Brigitte Burnett, head of sustainability at Nedbank, said the group had been a pioneer of environmental sustainability for more than 20 years. “We were the first bank to partner with the World Wide Fund for Nature in South Africa and the first African bank to sign up for, and adhere to, the Equator Principles that guide responsible lending.”

Burnett said Nedbank was extensively involved in the financing of green buildings, with its head office building based entirely on green principles. It was also the first bank in Africa to go carbon neutral.

She said the bank was critically aware that sustainability involved more than effective environmental management of its own operations. “Banks play an intermediary role that requires a delicate balance between meeting current needs and ensuring there is a future to bank on. When lending, Nedbank mindfully considers economic, social and environmental factors.”

Nedbank worked actively with its clients, particularly in the energy and mining sectors, to minimise the impact of their operations on the environment. “We acknowledge that to meet the commitments made by the government in terms of ­carbon reductions that both these industries will need to radically transform.
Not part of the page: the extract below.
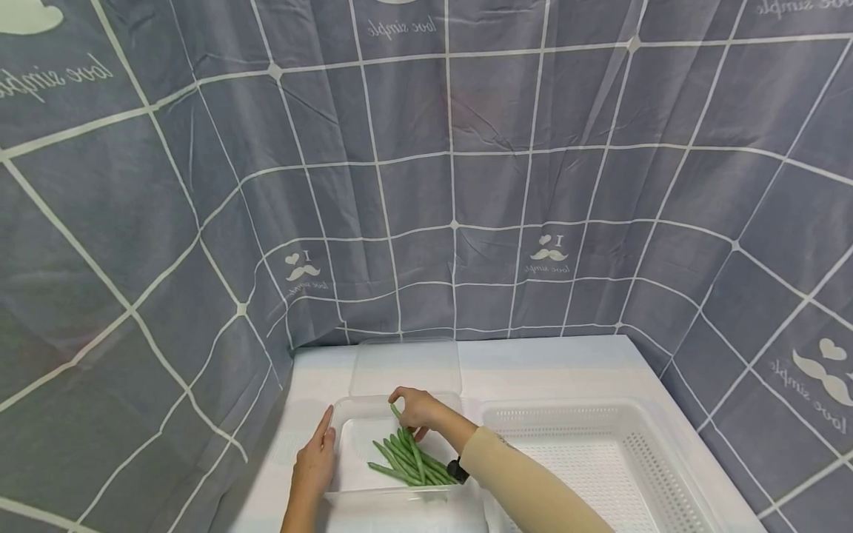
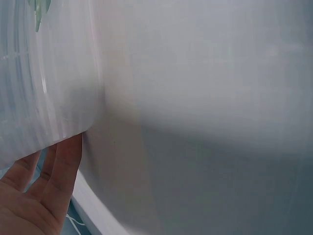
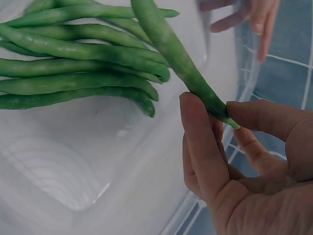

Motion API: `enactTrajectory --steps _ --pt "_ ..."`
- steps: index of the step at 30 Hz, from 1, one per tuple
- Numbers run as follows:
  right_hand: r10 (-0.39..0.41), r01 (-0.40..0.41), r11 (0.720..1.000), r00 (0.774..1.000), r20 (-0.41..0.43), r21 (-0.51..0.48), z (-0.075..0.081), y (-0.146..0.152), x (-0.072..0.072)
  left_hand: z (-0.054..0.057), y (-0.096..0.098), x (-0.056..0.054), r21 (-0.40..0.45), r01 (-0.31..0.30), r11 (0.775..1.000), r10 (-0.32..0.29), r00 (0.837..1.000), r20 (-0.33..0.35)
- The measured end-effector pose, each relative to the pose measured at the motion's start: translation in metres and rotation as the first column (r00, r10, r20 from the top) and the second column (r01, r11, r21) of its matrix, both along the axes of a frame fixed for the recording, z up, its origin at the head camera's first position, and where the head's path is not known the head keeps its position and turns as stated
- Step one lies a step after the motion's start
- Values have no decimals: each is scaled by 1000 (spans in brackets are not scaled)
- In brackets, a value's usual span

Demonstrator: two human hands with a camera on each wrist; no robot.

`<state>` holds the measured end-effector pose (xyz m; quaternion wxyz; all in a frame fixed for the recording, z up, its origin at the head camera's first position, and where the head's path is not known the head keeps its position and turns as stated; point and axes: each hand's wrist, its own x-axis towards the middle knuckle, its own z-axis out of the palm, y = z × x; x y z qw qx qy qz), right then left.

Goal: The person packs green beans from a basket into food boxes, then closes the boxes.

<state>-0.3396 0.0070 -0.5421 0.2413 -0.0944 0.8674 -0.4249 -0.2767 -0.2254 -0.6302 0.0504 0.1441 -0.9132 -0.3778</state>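
Note:
A clear plastic container (image 1: 355, 444) holds a pile of green beans (image 1: 406, 459), which lie side by side toward its near right part. Over the pile, my right hand (image 1: 420, 411) pinches one green bean (image 3: 168, 46) between thumb and fingers near its pale tip. This bean slants across the others in the right wrist view. My left hand (image 1: 315, 460) rests along the container's left side, fingers extended and pointing away from me. In the left wrist view its fingers (image 2: 63, 171) touch the translucent wall, their tips hidden by it.
A flat clear lid (image 1: 406, 368) lies behind the container. On the right stands a white perforated basket (image 1: 573, 455), close beside it. All this sits on a white table (image 1: 533, 363), with a grey checked curtain (image 1: 493, 185) hanging around the back and sides.

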Motion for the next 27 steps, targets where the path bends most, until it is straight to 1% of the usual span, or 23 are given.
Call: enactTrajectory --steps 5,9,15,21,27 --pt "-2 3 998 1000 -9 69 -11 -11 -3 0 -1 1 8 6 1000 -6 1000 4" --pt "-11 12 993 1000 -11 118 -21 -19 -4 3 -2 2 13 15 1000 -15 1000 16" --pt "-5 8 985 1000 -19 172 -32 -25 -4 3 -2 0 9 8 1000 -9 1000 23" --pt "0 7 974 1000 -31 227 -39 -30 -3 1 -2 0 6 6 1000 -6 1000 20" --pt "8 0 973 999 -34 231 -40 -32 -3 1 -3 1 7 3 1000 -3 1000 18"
This is something that our clients have been considering strategically for some time and we are partnering with them on some of these initiatives.”

World Bank funds its share of fossil fuel projects

The world’s private banks are not the only ones under the spotlight at COP17; a recent report has highlighted the World Bank’s role in funding dirty-energy projects.
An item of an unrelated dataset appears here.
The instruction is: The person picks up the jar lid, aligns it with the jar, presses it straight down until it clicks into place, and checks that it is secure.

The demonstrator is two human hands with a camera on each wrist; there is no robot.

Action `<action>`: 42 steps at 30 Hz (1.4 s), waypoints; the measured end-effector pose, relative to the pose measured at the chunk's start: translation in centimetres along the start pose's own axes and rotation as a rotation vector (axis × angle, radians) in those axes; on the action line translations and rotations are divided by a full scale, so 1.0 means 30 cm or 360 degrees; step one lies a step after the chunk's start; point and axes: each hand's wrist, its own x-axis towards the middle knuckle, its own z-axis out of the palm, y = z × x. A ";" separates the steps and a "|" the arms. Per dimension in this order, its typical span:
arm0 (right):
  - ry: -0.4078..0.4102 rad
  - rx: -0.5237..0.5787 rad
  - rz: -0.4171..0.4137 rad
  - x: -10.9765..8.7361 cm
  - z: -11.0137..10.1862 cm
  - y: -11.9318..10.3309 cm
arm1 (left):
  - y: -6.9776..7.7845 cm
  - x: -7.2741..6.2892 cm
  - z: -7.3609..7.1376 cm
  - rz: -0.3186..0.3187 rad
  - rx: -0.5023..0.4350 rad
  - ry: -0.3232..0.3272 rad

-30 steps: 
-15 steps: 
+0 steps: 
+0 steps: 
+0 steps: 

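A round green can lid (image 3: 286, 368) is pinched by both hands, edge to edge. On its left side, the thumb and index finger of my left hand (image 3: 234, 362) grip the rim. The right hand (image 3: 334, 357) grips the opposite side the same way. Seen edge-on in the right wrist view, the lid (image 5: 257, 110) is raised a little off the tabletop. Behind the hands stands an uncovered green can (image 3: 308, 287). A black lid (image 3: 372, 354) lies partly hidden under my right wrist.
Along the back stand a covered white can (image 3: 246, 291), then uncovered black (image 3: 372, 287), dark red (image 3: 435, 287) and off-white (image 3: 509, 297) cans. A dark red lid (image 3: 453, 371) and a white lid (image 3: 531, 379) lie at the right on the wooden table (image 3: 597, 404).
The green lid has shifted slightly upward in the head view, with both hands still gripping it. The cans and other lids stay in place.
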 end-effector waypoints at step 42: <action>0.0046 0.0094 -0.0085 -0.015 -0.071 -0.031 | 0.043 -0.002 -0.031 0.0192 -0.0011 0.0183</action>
Titled “Unclear on the Concept: How Can the World Bank Group Lead on Climate Finance without an Energy Strategy?”, the report released this week at COP17 points out that more than half of the World Bank’s energy funding in the past four years went to fossil fuel projects, comprising more than $15-billion of its total $33-billion financing in the energy sector.
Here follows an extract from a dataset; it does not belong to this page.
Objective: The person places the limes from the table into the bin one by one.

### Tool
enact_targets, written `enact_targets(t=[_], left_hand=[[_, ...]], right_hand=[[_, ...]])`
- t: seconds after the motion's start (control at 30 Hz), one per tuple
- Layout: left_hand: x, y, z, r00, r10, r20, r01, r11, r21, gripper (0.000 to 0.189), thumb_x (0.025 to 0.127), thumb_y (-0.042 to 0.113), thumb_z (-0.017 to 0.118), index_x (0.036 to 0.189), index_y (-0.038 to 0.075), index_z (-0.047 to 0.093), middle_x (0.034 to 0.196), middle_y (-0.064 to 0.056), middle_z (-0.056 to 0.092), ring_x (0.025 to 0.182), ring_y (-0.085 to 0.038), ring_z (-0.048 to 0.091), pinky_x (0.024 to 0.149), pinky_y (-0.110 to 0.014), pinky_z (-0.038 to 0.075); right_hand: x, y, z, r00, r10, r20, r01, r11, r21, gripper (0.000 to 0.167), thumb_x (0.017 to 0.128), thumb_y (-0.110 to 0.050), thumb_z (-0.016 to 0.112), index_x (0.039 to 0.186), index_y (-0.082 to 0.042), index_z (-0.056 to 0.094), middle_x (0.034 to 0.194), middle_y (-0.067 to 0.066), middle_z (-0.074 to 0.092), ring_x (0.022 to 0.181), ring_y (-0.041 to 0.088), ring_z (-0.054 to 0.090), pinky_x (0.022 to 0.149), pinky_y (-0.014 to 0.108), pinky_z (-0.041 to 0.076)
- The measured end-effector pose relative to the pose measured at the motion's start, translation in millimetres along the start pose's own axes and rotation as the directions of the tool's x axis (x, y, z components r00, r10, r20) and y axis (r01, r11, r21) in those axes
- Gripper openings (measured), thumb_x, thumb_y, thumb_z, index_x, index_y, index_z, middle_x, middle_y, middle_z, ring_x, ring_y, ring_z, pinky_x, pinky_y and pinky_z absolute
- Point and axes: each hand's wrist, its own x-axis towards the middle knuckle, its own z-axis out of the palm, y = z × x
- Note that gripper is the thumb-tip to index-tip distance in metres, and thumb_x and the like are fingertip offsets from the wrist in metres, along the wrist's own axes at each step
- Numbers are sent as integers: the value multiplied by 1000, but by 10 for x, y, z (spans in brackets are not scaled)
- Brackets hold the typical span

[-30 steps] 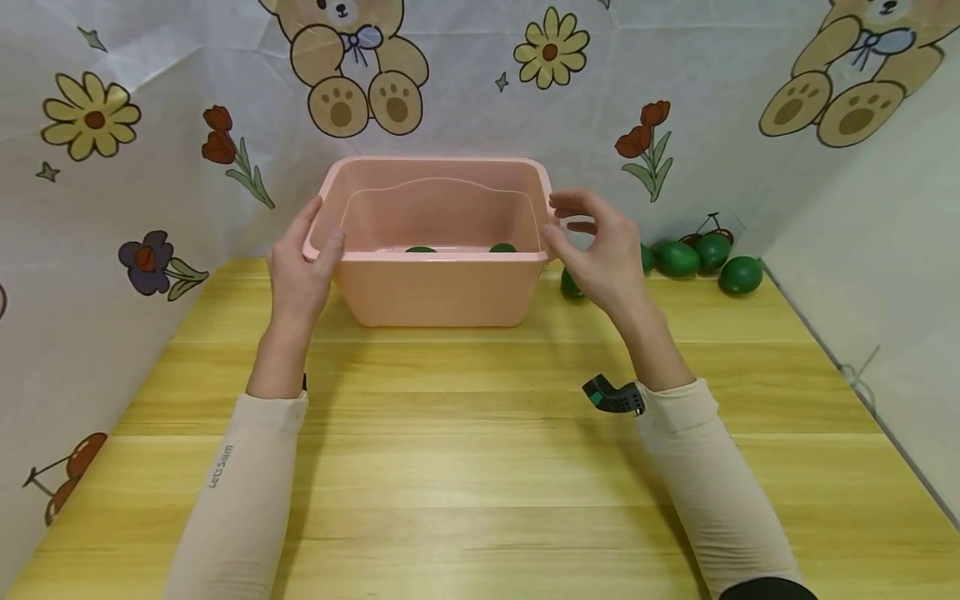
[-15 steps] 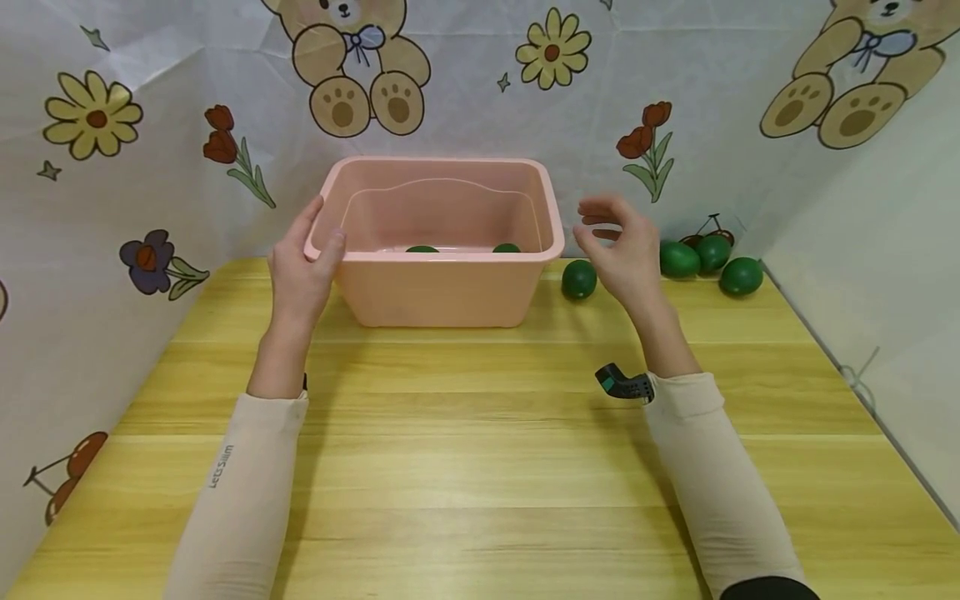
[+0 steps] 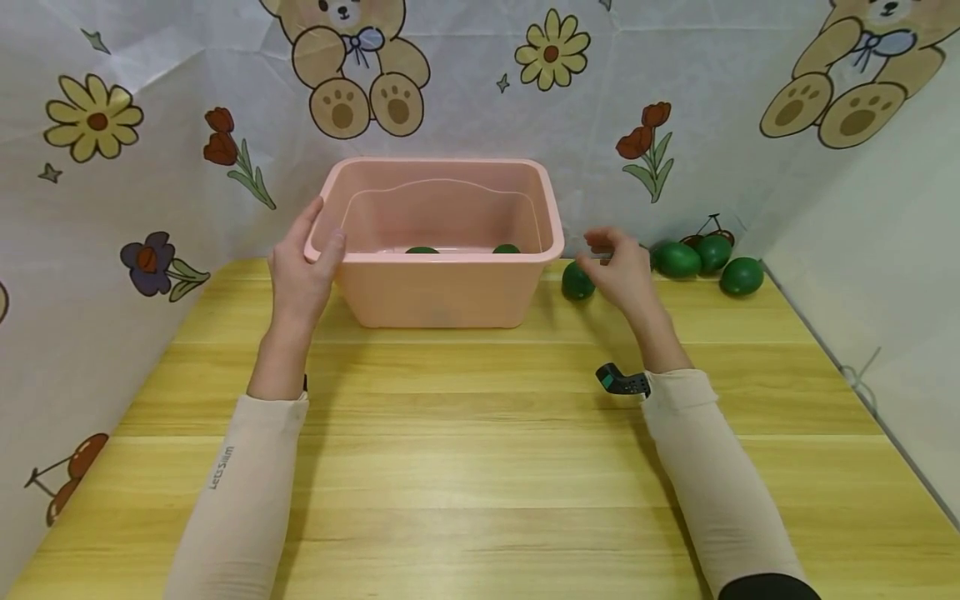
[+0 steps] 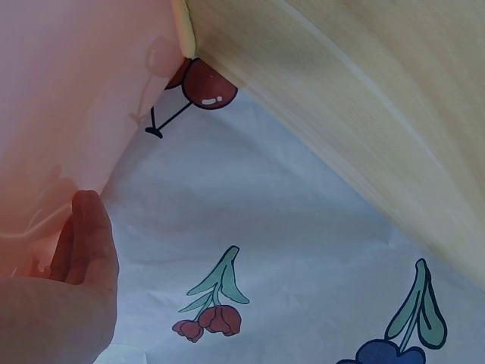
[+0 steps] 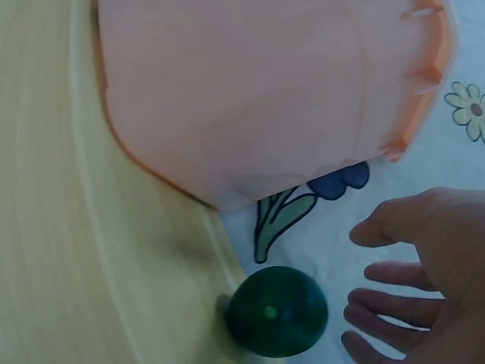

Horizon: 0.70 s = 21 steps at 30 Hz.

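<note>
A pink plastic tub (image 3: 438, 293) stands at the back of the table, with two dark green, lime-like fruits (image 3: 422, 249) partly visible inside. My left hand (image 3: 298, 265) holds the tub's left rim, its thumb at the front corner and its fingers along the side. To the right of the tub, my right hand (image 3: 628, 273) hovers beside a single glossy green fruit (image 5: 277, 312). Its fingers are spread and loosely bent, and in the right wrist view a gap separates them from that fruit.
Several more green fruits (image 3: 677, 260) lie together at the back right, partly behind my right hand. A patterned cloth (image 3: 480, 100) hangs right behind the tub. The wooden table (image 3: 465, 433) meets a white wall (image 3: 900, 275) on the right.
My right hand has left the tub's right rim, moved right, then dropped lower toward the single fruit. The left hand and tub have stayed in place.
</note>
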Motion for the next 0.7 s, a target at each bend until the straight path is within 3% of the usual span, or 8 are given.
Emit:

By contrast, it spent only $6.5-billion on clean-energy financing. “In recent years the World Bank Group has become increasingly involved in international climate discussions, indicating that it wants to have a greater role in climate finance in developing countries,” said the report. “In spite of its climate-friendly rhetoric, the group continues to disproportionately fund dirty-energy projects.”

This was experienced in South Africa in April 2010 when the bank approved a $3-billion loan to Eskom to build the Medupi power station, which drew massive criticism from environmental groups. The report asked the World Bank to take two urgent steps. The first is to stop funding dirty-energy projects, either directly or indirectly, and the second is to pass an energy strategy that promotes truly clean energy and energy access.

“The World Bank is experiencing clear difficulties in synchronising its core lending and its energy strategy with climate goals, and the institution has taken steps that can easily be viewed as creating a conflict of interest. Given these difficulties and contradictions, the institution should focus on cleaning up its own act before making further forays into climate finance initiatives.”

A World Bank spokesperson said: “The group’s renewable energy portfolio rose from $2.9-billion (18% of total lending) between fiscal years 2006-2008 to $6.6-billion (22%) in 2009-2011. More generally, the share of lending devoted to renewable energy, energy-efficiency improvement and policy lending to support them increased from $6.8-billion (42%) in 2006-2008 to $14.9-billion (51%) in 2009-2011. In South Africa the bank is providing Eskom with more than a half-billion dollars for cutting-edge transformative projects in concentrated solar power and wind-farm projects …

“The bank’s proposed energy strategy is not connected to the climate change discussions. The strategy is a way for the bank to prioritise its resources and assistance to countries for energy access, address sustainable energy and link energy to growth and poverty reduction. The draft strategy is aligned with the goals outlined in the United Nations’ Sustainable Energy for All initiative, which we endorse fully, including doubling the share of renewables in the global energy mix from 15% to 30%.”